The former president announced this week that he wanted to return to Haiti following elections on February 7 that handed victory to his one-time protégé René Préval.
Aristide said he hoped to promote education in his homeland, include Haiti in ”the African renaissance” as the first black republic founded in 1804, and suggested that he would not openly engage in politics.
”My determination is to be back in education, serving the people, not as a member of the public service but as a citizen,” said Aristide, who has been living in Pretoria with his wife Mildred and two daughters since May 2004.
The former president said he was in consultation with Caribbean countries, the United Nations and the South African leadership on a date for his return.
”I know a date will emerge,” he said.
Aristide (52) was offered refuge in South Africa after fleeing a popular revolt in Haiti in 2004.
He has long maintained that he had been forced to step down under pressure from the United States and France and had urged the African Union to take up his claims of a coup.
While Washington has not opposed Aristide’s return to Haiti, it has moved quickly to shore up Préval while dimissing Aristide as a man of the past.
”I think the Haitian people are trying to turn a new page in their history,” said US State Department Sean McCormack recently.
”That’s what we, the United States, as well as other countries working with Haiti, are trying to do and trying to help them do,” he said.
During the interview, Aristide asserted that relations between the United States and Haiti must be based on mutual respect and that Haitians wanted him back home.

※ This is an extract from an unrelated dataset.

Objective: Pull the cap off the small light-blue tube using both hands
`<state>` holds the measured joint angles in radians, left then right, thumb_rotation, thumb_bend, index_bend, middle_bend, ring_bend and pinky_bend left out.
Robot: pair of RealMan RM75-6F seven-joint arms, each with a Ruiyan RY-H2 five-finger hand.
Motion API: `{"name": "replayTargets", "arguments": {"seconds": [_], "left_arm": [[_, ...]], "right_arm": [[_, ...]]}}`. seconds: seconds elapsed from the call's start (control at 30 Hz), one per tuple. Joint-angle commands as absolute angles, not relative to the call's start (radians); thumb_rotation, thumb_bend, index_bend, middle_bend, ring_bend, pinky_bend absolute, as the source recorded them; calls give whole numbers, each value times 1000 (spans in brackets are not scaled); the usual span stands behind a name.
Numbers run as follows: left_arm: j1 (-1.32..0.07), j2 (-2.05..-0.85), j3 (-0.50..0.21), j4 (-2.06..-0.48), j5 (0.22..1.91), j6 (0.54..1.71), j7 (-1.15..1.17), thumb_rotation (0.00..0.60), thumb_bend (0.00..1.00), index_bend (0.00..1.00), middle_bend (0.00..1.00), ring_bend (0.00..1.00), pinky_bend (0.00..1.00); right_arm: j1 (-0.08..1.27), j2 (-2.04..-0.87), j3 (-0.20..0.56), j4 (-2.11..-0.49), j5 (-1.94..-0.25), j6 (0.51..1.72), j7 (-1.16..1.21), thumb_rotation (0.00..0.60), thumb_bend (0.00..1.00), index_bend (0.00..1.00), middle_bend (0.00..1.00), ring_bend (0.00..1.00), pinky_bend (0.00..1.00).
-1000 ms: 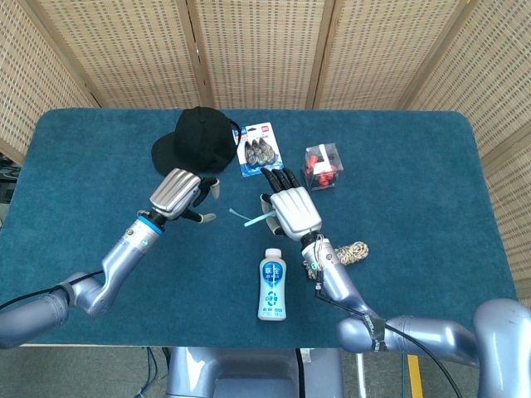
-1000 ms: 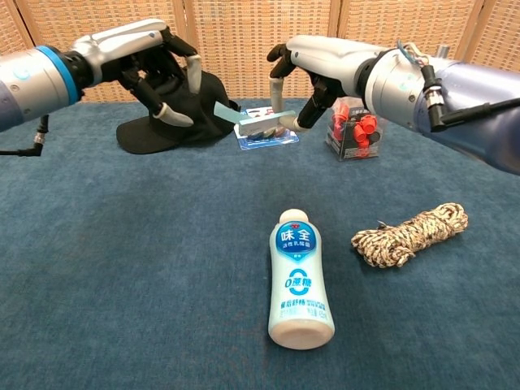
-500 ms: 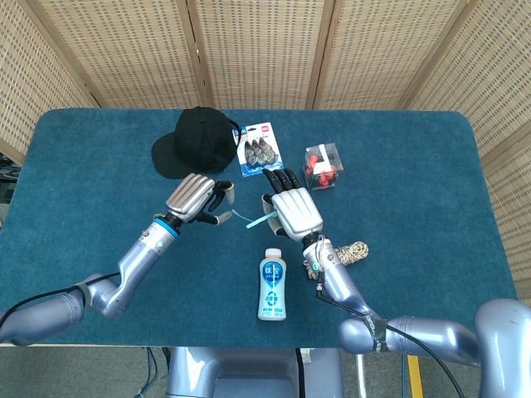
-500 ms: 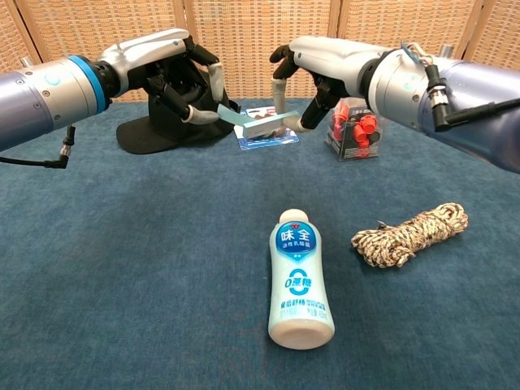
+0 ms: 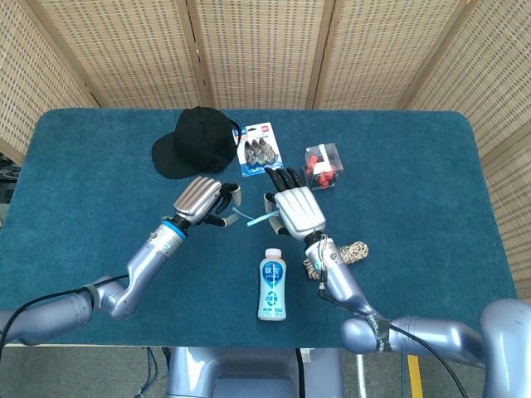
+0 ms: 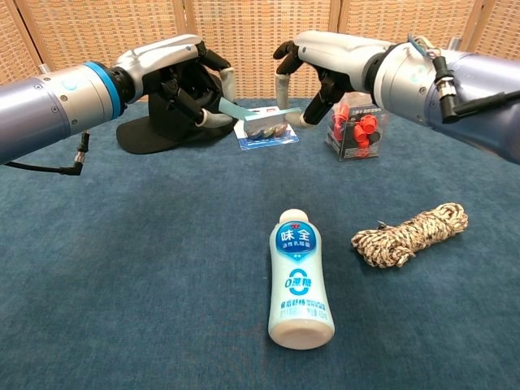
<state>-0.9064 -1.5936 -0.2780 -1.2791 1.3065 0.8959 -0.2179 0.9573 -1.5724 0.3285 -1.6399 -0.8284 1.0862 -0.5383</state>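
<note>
- Step in hand: grasping, judged. The light-blue tube point(image 6: 244, 113) is held off the table point(image 5: 415, 166), above the space between the black cap point(image 5: 197, 141) and the milk bottle point(image 5: 272, 285).
- Right robot hand point(image 6: 313, 65) pinches one end; left robot hand point(image 6: 183, 85) has fingers curled about the other, though firm contact there is unclear.
- Next move calls for both grips secure, then a straight pull apart.
- Surface: blue cloth. Woven screens point(image 5: 257, 50) behind the black cap.

black cap point(image 5: 196, 141) | blister pack point(image 5: 260, 150) | clear box point(image 5: 321, 165) | white bottle point(image 5: 272, 284) | rope coil point(image 6: 410, 233)
</note>
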Motion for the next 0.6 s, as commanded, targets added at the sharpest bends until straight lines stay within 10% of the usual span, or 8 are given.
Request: {"name": "replayTargets", "arguments": {"seconds": [0.03, 0.6], "left_arm": [[-907, -1604, -278, -1270, 1314, 907, -235, 600, 297, 564, 851, 839, 815], [-913, -1575, -271, -1264, 1330, 870, -377, 600, 316, 560, 850, 839, 815]], "right_arm": [[955, -1569, 328, -1644, -825, 1086, -535, 600, 620, 642, 49, 0, 0], [950, -1552, 327, -1658, -816, 1082, -511, 600, 620, 642, 49, 0, 0]]}}
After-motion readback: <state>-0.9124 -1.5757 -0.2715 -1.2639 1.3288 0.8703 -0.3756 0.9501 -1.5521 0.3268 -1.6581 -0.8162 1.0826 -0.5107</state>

”When the people vote, you need to respect their vote,” Aristide said.
”The huge majority of the Haitian people wanted me to be back. They voted for my return because this is part of their dignity,” he said.
Aristide’s Lavalas Family party endorsed Preval, who ran on a separate ticket, in the days leading up to the February 7 vote.
Aristide drew a parallel with former South African president Nelson Mandela who still commands respect as a statesman despite having left office in 1999.
”When I look at Madiba, President Mandela, it’s compelling to see what he can do for his country and for the world without being the president of the country,” Aristide said.
”I am confident I can serve my country without being involved as president of the country.”
But he declined to elaborate on his relationship with Preval, a one-time protegé, saying only pthat he had conveyed his congratulations to him.
”I care about my president and I respect him,” he said.
Aristide swept to power in Haiti in 1990, only to be overthrown in a coup eight months later.
With backing from the United States, he returned to power in 1994 but fell out of favour with Washington amid claims of vote-rigging in the 2000 elections and political violence.
DA: Aristide must depart ‘without delay’
Meanwhile, the onus is on the government to ensure the speedy return home
of Aristide following the outcome of the recent elections, the Democratic Alliance said on Wednesday.
”After Haiti’s recent successful presidential elections, in which Aristide’s former protégé Rene Preval emerged as president-delegate, there remain no justifiable reasons for Mr Aristide’s continued presence in South Africa,” said DA spokesperson Douglas Gibson.
During his almost two-year stay in South Africa, Aristide had been afforded the perks and privileges of a visiting head of state, at a cost to the taxpayer of over R100 000 a month.
The total cost of his stay in South Africa could be reasonably assumed to run into millions of rands — an extraordinary waste of resources given South Africa’s pressing development needs and Aristide’s dubious human rights record, Gibson said.
President Thabo Mbeki had already joined other world leaders in commending the people of Haiti on the ”successful” outcome of the recent presidential poll.
”South Africa is of the view that the outcome of the elections is an expression of the democratic will of the people of Haiti,” Mbeki said.
Now that t was safe for Aristide to return, the onus was on the government to ensure he ”departs without delay”, said Gibson.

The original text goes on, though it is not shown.